Wednesday, September 14, 2011

ACC To Experiment With NFL Style Revenue Sharing, Duke Basketball Players Worth Over $1 Million Each

Sources close (at least geographically) to ACC headquarters in Charlotte, NC, tell T.A.H. that ACC commissioner John Swofford will hold a press conference in the very near future to announce that the ACC, which is rated only ahead of the Mountain West after two weeks of the 2011-12 football season, will begin paying it’s players based on a revenue schedule modeled after the one that is used by the NFL.

According to a study released today published by the National College Players Association and  Drexel University professor Ellen J. Staurowsky, the average fair market value of top-tier college football and men’s basketball players is over $100,000 each.

“That means our guys should earn a rock solid $75,000 a year,” Swofford is rumored to be going to say at his not-yet-announced presser. “Maybe the kids and Virginia Tech and Florida State should earn $85 - $95,000 a year, but the rest of the league should be able to scrape by for much less.”

According to the study, instead of getting what they’re worth, the players receive athletic scholarships that don’t cover the full cost of attending school, leaving many of them living below the poverty line, says the report, “The Price of Poverty in Big Time College Sport.”

The report says that if college sports shared their revenues the way pro sports do, the average Football Bowl Subdivision player would be worth $121,000 per year, while the average basketball player at that level would be worth $265,000.

And those are just averages: Some examples point to even more striking disparities. The University of Texas football players’ fair market value was $513,922 in 2010, but they lived $778 below the federal poverty line and had a $3,624 scholarship shortfall. Duke basketball players were valued at $1,025,656 while living just $732 above the poverty line and had scholarship shortfalls of $1,995.

“We aren’t quite sure yet what will happen to non-revenue sports, women’s sports or the chemistry department, “ Swofford said, “but the revenue producing players are gonna love this!”

The 60 highest-paid FBS football coaches averaged more than $2 million in total compensation, according to the report, with big guns like Alabama’s Nick Saban and Texas’ Mack Brown earning an estimated $6 million and $5.1 million, respectively. The 25 highest-paid basketball coaches in the 2011 NCAA tournament averaged about $2.4 million, with Rick Pitino of Louisville taking home a compensation package of $7.5 million.

Based on the findings in the study and an Inside Higher Education report showing that almost half of FBS colleges were caught violating NCAA rules between 2001 and 2010, the report implicates the NCAA itself as the chief culprit for the scandals that have plagued college sports.

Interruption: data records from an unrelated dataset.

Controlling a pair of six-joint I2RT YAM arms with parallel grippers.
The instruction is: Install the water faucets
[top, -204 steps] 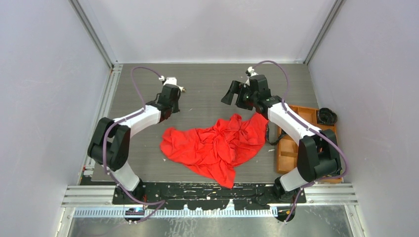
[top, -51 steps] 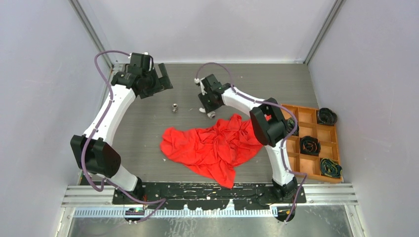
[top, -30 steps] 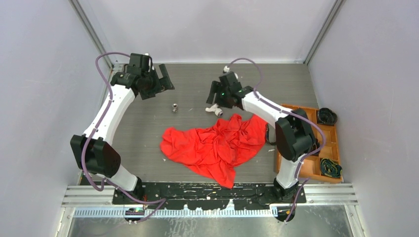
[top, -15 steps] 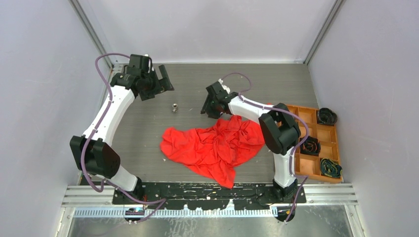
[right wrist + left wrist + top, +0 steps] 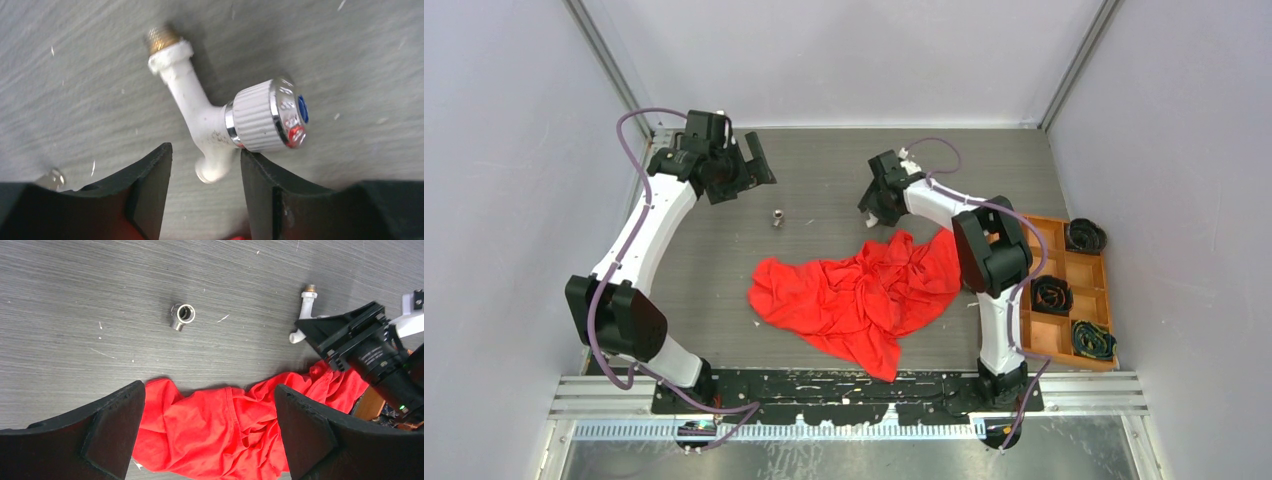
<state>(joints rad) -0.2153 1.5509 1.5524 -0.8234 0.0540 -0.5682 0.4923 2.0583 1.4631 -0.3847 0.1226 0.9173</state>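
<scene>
Tap [image 5: 205, 120]: lies flat on the bare tabletop [image 5: 824, 160], far centre, just beyond the edge of the red cloth [image 5: 854, 290].
Tap axis: in the right wrist view the white stem runs from the threaded tip [image 5: 162, 37] at upper left down to the spout end between the fingers [image 5: 150, 190]. The knob [image 5: 265, 122] sticks out sideways to the right.
Right claw [image 5: 205, 152]: directly over the tap, jaws partly apart and straddling the spout end. One finger is at or touching the knob's edge and a gap shows on the other side. Not clamped.
Left claw [image 5: 207, 390]: spread wide, holding nothing, high over the far left, well apart from the tap.
Fitting [image 5: 181, 315]: alone on the tabletop between the two claws, nearer the left one.
Nearer arm: right, plainly.
Key relation: the stem points away from the right claw, nearly square to its closing line, so a squeeze likely lands on the stem below the knob.
Step, as judged: pickup of the tap, nothing joined yet.
</scene>
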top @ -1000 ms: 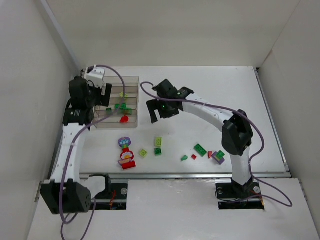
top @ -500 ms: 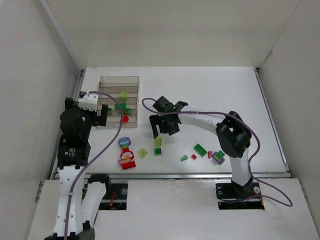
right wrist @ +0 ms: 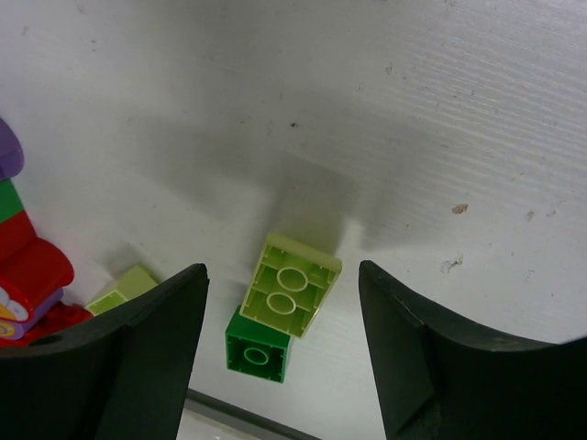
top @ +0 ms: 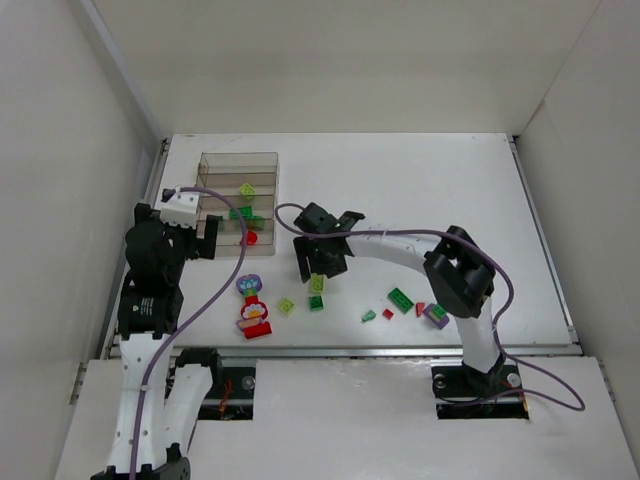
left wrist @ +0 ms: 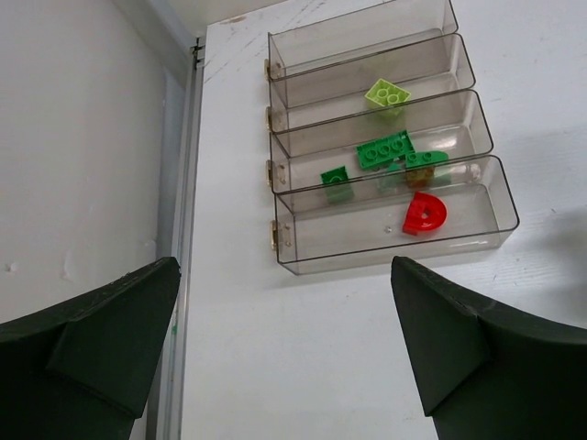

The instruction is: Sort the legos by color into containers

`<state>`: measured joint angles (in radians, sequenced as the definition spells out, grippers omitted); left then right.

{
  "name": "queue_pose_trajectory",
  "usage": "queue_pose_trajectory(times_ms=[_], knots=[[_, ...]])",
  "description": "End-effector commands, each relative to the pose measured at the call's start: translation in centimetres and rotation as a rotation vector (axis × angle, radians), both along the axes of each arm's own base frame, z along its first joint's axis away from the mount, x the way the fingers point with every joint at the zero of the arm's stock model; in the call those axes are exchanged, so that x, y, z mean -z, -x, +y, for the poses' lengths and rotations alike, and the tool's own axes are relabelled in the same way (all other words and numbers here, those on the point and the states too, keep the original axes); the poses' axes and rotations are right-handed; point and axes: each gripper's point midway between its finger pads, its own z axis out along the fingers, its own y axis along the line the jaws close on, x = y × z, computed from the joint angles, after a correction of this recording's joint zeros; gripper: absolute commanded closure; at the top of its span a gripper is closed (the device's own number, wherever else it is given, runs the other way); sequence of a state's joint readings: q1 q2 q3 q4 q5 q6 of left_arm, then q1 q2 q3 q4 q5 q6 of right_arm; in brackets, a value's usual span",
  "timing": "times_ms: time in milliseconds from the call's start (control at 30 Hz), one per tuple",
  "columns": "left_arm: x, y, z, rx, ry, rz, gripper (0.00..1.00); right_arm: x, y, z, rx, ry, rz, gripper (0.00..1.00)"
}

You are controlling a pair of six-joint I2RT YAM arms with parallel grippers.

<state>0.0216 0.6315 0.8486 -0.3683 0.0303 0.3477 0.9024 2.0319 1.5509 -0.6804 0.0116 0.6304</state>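
The clear brownish tray (top: 238, 158) stands at the back left. In the left wrist view its compartments (left wrist: 477, 188) hold a lime brick (left wrist: 387, 93), two green bricks (left wrist: 385, 149) and a red piece (left wrist: 424, 213). My left gripper (top: 205, 240) is open and empty, just short of the tray's near end (left wrist: 284, 307). My right gripper (top: 320, 264) is open, its fingers either side of an upturned lime brick (right wrist: 293, 284) that touches a green brick (right wrist: 257, 346); I cannot tell its height above them.
A flower-topped red, white and purple piece (top: 252, 310) and a small lime brick (top: 286, 306) lie left of the right gripper. Green (top: 401, 299), red (top: 388, 314) and purple (top: 436, 315) bricks lie at the front right. White walls enclose the table.
My left arm has drawn back from over the tray toward the near left. My right gripper has moved from beside the tray down over the lime brick.
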Motion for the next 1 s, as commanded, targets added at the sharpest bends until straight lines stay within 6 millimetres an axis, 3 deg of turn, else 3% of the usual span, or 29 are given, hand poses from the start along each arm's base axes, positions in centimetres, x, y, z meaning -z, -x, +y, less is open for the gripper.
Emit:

“Through the NCAA, college presidents mandate impoverished conditions for young, valuable players and throw money around to all other college sports stakeholders when those players perform well, a formula that drives the powerful black market that thrives at so many universities nationwide,” the report concludes.

It also points out that, despite athletic programs’ record revenues, salaries and capital expenditures — as well as prohibitions on countless sources of income for athletes — the NCAA explicitly allows college athletes to accept food stamps and welfare benefits. “The NCAA is forcing taxpayers to pay for expenses that players would be able to pay themselves if not for NCAA rules. I guess the NCAA expects both college athletes and taxpayers to finance its greed and lavish salaries,” Ramogi Huma, a former UCLA linebacker and head of the The National College Players Association said.

“If nothing changes, about half of football and basketball players will continue to not graduate and will continue to break NCAA rules. If reform takes place, graduation rates will increase dramatically, their financial desperation will be reduced, and they will finally receive their commercial free market value,” predicted Huma.

Freshmen QB Ricardo Young of Virginia Tech (by way of H.D. Woodson) is given credit on the front cover of the study.

To read the complete study, click here.

To read the executive summary (3 pages), click here.

For all of it plus more tables and statistics, click here.

*Items in ITALICS may not be true…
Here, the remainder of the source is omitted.